Ein unbeschwerter, fast romantischer Augenblick, mit ihrem Freund, kippt abrupt ins Verderben.
Gemeinsam mit ihrer Mutter, ihrem Freund Walter und dessen Eltern macht sie sich schließlich auf den Weg nach Kuching, dem Ort ihrer frühen Kindheit und zugleich dem Ort, an dem sie ihre verschwundene Schwester June vermuten.
Entgegen der Erwartungen entwickelt sich die Geschichte jedoch weniger als klassische Reiseerzählung, sondern verlagert ihren Fokus schnell auf das Ankommen. June wird vergleichsweise früh gefunden und der eigentliche Kern der Handlung liegt in der Auseinandersetzung mit der Vergangenheit und dem bewussten Erleben der verbleibenden Zeit.
Aisha ist eine emotional vielschichtige Protagonistin. Sie schwankt zwischen Hoffnung und Resignation, zwischen dem Wunsch nach Nähe und dem Versuch, sich vor weiterem Schmerz zu schützen.
Ihre Angst vor Bindungen wirkt nachvollziehbar und macht sie greifbar. Walter hingegen bleibt über weite Strecken sehr konstant.
Er ist ruhig, unterstützend und optimistisch.
Das macht ihn zwar sympathisch, aber auch etwas eindimensional.
Am Ende zeigt sich jedoch auch, dass Walter mehr Tiefe besitzt, als zunächst den Anschein hat, da er mit seinen eigenen Gefühlen deutlich reflektierter und reifer umgeht, diese jedoch bewusst nicht nach außen trägt.

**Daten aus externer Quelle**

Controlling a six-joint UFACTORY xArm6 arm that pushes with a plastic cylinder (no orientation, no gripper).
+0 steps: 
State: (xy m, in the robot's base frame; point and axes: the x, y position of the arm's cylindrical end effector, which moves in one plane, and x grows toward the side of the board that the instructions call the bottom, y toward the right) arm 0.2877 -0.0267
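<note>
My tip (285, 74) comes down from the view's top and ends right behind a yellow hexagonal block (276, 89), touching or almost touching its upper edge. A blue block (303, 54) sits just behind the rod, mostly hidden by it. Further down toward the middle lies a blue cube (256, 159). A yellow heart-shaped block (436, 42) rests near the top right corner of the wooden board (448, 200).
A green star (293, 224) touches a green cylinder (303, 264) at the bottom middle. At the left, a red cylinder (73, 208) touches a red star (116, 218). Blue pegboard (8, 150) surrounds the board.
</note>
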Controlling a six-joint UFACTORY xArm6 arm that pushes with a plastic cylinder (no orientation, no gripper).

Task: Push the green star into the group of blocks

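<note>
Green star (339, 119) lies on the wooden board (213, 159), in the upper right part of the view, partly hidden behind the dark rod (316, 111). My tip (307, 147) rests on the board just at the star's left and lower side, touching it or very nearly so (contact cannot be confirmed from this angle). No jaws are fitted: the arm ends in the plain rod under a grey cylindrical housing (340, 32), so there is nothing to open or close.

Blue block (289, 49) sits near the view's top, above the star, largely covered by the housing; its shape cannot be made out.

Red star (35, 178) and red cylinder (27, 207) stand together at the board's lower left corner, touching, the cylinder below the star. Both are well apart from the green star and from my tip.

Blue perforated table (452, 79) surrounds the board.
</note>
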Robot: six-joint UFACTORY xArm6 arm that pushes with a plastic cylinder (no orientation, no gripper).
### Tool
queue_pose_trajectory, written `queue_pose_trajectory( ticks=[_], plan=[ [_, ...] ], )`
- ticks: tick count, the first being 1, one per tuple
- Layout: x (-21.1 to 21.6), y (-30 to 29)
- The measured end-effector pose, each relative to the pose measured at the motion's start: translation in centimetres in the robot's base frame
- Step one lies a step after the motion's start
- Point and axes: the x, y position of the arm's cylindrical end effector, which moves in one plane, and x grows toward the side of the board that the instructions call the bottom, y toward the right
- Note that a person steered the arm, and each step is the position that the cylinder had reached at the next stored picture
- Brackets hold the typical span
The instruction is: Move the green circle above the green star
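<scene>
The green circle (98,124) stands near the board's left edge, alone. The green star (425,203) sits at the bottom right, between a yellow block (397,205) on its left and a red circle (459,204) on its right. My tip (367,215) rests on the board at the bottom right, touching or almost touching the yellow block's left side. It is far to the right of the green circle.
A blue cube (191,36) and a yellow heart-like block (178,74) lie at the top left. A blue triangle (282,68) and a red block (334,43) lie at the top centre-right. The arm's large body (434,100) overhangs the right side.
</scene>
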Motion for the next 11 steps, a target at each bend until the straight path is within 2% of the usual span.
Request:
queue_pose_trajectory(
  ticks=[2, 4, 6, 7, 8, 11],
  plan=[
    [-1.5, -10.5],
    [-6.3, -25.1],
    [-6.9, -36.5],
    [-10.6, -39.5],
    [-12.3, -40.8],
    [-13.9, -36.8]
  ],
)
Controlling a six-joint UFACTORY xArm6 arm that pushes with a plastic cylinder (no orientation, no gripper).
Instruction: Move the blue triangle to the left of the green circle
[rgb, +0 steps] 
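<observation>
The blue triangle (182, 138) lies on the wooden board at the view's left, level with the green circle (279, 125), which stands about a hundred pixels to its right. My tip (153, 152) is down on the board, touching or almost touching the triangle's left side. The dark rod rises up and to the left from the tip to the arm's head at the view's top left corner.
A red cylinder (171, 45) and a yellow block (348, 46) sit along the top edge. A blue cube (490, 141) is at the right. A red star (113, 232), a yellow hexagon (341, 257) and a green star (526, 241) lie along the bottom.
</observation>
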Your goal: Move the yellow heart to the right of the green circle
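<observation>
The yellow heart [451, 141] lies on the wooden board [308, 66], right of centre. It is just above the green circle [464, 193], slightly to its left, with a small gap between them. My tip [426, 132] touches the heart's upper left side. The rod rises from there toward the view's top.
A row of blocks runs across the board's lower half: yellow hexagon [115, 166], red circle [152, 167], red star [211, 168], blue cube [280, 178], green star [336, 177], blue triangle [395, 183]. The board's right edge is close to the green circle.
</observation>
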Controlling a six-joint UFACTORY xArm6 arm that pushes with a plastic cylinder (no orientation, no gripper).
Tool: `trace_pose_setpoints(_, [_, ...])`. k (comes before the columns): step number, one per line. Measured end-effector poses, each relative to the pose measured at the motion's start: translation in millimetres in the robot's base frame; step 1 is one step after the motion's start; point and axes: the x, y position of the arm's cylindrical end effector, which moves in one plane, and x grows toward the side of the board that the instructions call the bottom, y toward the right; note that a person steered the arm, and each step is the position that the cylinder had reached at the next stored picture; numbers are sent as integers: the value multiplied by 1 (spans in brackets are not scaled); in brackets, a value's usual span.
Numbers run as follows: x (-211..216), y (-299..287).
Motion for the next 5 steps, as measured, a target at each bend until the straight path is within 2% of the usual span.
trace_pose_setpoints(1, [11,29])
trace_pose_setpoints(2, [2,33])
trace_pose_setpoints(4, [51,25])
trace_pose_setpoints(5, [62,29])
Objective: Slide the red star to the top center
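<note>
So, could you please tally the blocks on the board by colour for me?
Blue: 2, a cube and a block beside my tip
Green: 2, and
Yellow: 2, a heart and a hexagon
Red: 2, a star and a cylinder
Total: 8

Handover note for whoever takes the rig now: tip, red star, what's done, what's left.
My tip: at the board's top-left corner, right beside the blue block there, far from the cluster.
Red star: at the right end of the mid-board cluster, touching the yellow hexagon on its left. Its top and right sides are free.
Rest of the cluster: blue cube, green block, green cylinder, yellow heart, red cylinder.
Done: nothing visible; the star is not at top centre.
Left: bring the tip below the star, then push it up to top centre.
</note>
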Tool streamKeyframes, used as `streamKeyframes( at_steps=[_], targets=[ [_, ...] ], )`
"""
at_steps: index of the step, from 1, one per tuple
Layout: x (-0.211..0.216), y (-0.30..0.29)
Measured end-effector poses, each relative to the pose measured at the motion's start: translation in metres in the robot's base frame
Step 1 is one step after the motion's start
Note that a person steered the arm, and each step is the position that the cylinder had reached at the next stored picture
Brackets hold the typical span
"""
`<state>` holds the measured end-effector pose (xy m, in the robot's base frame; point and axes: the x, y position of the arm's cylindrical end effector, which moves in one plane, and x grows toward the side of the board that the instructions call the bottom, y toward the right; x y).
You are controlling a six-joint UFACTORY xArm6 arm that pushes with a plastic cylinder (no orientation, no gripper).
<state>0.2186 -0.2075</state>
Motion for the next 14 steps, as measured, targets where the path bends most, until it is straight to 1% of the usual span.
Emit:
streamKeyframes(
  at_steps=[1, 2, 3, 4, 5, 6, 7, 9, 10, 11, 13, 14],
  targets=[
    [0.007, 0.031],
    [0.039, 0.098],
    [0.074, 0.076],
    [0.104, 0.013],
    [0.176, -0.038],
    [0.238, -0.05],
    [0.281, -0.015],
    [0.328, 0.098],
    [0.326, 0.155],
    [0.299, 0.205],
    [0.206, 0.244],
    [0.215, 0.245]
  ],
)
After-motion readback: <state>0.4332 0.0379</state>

Thematisch konzentriert sich der Roman stark auf das Innenleben seiner Figuren. Der Weltuntergang bleibt eher Hintergrund als treibende Kraft der Handlung. Stattdessen geht es um Familie, Verlust, Versöhnung und die Frage, wie man mit begrenzter Zeit umgeht.
Eine besonders eindrückliche Ergänzung ist die Darstellung einer hypothetischen Zukunft, also eines Lebens, das Aisha hätte führen können, das ihr jedoch verwehrt bleibt.
Die zentrale Botschaft ist klar.
Im Hier und Jetzt leben, Bindungen zulassen und die gemeinsame Zeit wertschätzen, auch und gerade weil sie endlich ist.
Hoffnung zeigt sich hier weniger in der Möglichkeit zu überleben als im bewussten Miteinander.
Das Ende bleibt offen. Ob die Welt tatsächlich untergeht, wird nicht eindeutig beantwortet. Dennoch fühlt sich die Geschichte abgeschlossen an.
Die Familie ist vereint, Konflikte sind zumindest teilweise verarbeitet und Aisha hat eine spürbare Entwicklung durchlaufen.
Insgesamt ist der Roman ein ruhiges, nachdenkliches Jugendbuch, das weniger durch Spannung als durch seine emotionalen und thematischen Schwerpunkte überzeugt. Auch wenn ich es nicht unbedingt aktiv weiterempfehlen würde, hat es mir insgesamt gut gefallen, insbesondere wegen seiner Botschaften über das Leben, die Zeit und den Wert von Beziehungen.